* Work item *
Among the following entries, count the lines that contain "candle" and report only the result.

====== Data

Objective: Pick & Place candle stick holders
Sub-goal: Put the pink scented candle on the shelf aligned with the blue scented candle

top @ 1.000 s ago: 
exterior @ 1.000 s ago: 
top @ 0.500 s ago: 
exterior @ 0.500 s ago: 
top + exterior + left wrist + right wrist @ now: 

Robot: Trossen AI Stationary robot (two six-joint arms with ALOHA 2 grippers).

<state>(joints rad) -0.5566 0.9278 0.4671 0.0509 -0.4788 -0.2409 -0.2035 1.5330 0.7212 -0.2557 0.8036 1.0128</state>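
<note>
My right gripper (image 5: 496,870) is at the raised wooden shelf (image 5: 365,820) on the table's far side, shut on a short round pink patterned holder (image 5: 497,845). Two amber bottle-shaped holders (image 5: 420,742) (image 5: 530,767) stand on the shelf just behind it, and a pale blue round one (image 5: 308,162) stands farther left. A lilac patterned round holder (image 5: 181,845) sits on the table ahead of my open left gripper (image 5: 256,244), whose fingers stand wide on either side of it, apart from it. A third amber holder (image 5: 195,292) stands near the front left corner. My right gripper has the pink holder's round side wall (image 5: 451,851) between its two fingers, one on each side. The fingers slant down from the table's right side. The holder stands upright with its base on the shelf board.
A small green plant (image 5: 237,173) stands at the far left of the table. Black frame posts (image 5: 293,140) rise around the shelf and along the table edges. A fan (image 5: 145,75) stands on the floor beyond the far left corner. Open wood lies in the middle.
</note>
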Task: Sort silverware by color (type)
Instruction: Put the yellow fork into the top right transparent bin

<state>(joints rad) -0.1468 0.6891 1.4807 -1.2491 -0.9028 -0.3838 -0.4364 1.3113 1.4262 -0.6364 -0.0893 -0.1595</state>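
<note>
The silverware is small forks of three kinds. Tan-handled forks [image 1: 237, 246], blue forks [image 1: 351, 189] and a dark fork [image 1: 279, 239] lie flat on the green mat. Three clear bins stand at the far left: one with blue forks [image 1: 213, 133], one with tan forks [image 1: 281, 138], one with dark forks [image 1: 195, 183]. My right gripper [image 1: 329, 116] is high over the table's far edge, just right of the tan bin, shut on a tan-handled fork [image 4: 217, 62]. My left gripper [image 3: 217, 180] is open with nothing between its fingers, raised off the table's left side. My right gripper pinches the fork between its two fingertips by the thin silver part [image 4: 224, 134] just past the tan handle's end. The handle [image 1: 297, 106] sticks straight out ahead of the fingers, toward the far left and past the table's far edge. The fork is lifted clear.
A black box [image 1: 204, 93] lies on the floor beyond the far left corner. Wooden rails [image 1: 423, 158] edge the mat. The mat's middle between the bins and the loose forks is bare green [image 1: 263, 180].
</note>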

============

* Answer for the task *
2